With a hard freeze having now descended on the state and in response to Inslee’s directive, WDFW outlined similar bids filed over the years and noted that following a 2019 letter from the governor the Wolf Advistory Group adopted a protocol with the aim of reducing wolf removals.
“WDFW has significantly reduced the need for lethal removal of wolves. In 2019, WDFW lethally removed nine wolves. This was followed by three in 2020, two in 2021, six in 2022, and two in 2023 – a 64% average reduction over the four years following 2019,” an agency statement out this afternoon said.

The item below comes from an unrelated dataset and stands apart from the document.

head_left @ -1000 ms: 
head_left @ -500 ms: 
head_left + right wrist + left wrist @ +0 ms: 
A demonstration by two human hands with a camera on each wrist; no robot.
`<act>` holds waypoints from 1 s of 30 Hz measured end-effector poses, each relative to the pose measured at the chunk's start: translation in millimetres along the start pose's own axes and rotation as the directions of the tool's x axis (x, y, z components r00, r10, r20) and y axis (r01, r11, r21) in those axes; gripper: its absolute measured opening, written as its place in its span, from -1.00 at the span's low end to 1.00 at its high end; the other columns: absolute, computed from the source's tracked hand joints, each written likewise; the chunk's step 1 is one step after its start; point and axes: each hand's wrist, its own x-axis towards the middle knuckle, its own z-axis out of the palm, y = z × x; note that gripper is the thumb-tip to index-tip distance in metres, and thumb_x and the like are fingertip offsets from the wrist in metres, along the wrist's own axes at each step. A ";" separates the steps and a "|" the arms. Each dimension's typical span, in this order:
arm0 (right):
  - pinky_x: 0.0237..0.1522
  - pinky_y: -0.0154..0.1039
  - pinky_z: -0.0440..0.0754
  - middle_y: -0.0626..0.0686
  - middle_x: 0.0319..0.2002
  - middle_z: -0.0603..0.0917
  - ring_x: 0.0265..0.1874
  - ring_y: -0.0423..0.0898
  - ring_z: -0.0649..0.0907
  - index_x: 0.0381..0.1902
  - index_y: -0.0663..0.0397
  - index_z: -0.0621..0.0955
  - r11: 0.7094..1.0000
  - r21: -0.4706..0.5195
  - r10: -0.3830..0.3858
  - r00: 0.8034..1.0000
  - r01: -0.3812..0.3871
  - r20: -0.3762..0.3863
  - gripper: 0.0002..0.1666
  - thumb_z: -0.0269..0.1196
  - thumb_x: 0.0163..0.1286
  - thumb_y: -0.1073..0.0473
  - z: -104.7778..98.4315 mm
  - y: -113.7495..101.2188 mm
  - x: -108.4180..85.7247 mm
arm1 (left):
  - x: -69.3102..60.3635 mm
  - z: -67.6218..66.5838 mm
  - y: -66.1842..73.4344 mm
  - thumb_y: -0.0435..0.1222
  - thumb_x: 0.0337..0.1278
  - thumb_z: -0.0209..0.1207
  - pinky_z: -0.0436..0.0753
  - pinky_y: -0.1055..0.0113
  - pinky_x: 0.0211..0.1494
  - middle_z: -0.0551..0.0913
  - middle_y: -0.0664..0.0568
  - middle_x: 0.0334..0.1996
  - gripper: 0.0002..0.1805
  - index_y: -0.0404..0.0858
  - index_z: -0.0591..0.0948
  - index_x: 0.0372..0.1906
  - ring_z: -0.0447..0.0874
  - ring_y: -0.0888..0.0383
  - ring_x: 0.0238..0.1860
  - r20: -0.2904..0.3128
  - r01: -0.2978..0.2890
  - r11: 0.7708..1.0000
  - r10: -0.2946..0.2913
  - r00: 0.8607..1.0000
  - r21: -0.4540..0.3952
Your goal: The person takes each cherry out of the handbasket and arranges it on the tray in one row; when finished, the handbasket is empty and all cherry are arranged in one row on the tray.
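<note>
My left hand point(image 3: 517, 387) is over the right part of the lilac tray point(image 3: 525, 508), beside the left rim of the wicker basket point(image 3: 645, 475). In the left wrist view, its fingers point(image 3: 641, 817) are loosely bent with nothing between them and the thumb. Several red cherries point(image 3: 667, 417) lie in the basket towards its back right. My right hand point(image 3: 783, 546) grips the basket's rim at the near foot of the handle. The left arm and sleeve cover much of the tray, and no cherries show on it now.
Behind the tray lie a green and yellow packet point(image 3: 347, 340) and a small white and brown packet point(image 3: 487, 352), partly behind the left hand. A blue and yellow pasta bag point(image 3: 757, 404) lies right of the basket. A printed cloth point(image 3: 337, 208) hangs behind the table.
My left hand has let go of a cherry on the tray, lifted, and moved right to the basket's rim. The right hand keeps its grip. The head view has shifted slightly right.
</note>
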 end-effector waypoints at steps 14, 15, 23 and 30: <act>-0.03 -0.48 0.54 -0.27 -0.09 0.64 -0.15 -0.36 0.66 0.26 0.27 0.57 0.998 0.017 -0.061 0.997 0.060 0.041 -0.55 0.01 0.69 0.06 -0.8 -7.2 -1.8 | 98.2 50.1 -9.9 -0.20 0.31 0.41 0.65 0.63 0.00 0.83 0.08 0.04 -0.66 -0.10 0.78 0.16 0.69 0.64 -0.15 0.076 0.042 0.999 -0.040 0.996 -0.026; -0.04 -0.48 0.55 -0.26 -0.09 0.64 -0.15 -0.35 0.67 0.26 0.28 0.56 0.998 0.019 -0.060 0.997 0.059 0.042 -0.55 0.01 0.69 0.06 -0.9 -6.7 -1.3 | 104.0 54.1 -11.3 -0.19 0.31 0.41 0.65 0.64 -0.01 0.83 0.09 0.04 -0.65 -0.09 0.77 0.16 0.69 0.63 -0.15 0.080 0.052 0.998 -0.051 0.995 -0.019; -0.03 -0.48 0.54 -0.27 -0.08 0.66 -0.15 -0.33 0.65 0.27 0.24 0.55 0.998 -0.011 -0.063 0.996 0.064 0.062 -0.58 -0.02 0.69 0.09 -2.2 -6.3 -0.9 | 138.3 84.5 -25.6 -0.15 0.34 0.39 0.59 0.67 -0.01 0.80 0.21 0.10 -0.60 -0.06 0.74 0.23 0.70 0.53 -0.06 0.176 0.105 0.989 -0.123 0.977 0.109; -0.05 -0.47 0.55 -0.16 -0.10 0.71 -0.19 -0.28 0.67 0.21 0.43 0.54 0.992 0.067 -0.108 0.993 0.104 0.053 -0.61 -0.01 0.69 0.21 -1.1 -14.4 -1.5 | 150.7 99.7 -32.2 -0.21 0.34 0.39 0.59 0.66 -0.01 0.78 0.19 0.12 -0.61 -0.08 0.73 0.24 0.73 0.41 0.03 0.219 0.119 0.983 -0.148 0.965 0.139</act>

“In the meantime, the number of wolf packs, successful breeding pairs, and individual wolves in Washington has continued to increase every year, while levels of livestock depredation and wolf removals have remained low even with wolf range expansion and population increase,” it continued.
Nevertheless, WDFW said it would “review and comply with the directive and staff will meet with the Washington Fish and Wildlife Commission regarding the timing and process for initiating rule making.”
Inslee noted that while he “cannot legally prescribe the specific policies that must be included in new rulemaking,” he recommended WDFW consider:
• Adopt the Wolf Advisory Group’s lethal removal protocol as regulation or policy. I appreciate that the Director has utilized the protocol in his decision-making regarding lethal removal. Putting the protocol into rule or policy would provide consistency, continuity, and confidence for future administrations. • Consider new policies or regulations on “caught in the act” procedures, as a number of wolves have recently been killed under “caught in the act” when they were not attacking livestock. If not restricted and carefully monitored, this vague policy may be used to unjustly kill an increasing number of Washington’s wolves.
The caught-in-the-act rule was passed by the Fish and Wildlife Commission in the early 2010s at the behest of a bipartisan group of state lawmakers. It’s only valid in the federally delisted portion of the state and has been used nine times, or just under once a year on average.
The governor said he appreciated the work WDFW, the commission and Wolf Advisory Group had done in terms of working with stakeholders on “long-term solutions” around wolves and conflict, and in today’s letter he thanked Claire Loebs Davis of Washington Wildlife First for her “work to preserve the health of Washington’s endangered wolf population.”
WDFW is proposing to actually downlist it to protected-sensitive status, which Inslee opposes as well.